● **WORK INSTRUCTION**:
Please list all lines of the material below in which the string "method" occurs.

● **COLLECTED MATERIAL**:

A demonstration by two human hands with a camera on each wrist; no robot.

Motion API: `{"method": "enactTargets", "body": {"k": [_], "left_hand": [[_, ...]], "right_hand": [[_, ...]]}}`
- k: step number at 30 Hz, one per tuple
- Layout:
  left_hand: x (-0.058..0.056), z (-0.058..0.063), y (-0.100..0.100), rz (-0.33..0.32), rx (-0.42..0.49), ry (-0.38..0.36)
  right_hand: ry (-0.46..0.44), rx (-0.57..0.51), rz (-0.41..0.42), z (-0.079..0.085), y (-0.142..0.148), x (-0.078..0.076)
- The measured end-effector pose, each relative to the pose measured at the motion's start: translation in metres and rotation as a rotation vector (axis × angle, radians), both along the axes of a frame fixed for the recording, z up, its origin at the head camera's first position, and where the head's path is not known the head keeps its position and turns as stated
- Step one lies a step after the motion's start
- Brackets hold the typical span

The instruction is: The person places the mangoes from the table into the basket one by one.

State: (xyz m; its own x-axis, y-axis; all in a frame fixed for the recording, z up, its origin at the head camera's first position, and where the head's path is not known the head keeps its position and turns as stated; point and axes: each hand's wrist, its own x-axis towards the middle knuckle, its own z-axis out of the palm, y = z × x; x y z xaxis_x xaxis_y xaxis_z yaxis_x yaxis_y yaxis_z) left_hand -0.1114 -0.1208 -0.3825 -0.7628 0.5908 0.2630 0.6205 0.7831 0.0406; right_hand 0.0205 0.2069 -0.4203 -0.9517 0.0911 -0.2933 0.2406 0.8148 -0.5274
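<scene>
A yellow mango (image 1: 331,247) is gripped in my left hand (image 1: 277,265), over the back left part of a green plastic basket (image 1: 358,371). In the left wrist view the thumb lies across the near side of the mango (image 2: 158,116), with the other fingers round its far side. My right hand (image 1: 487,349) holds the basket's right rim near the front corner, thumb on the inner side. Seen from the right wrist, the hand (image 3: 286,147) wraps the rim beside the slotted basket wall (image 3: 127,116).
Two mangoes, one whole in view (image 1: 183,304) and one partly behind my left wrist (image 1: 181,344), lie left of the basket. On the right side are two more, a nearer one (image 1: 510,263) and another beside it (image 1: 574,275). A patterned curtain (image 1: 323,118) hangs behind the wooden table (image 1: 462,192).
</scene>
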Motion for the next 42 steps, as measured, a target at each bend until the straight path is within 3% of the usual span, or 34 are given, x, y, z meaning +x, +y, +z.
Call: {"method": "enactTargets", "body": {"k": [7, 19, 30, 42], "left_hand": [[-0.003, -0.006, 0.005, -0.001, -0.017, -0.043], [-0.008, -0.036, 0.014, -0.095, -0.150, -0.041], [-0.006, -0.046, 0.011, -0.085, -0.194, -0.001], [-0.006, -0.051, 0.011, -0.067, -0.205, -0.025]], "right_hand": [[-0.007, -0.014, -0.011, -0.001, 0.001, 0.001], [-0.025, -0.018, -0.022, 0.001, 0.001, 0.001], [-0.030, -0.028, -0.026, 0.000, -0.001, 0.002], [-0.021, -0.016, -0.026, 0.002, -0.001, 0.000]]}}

● **WRITTEN ANSWER**:
Motion API: `{"method": "enactTargets", "body": {"k": [_], "left_hand": [[_, ...]], "right_hand": [[_, ...]]}}`
Call: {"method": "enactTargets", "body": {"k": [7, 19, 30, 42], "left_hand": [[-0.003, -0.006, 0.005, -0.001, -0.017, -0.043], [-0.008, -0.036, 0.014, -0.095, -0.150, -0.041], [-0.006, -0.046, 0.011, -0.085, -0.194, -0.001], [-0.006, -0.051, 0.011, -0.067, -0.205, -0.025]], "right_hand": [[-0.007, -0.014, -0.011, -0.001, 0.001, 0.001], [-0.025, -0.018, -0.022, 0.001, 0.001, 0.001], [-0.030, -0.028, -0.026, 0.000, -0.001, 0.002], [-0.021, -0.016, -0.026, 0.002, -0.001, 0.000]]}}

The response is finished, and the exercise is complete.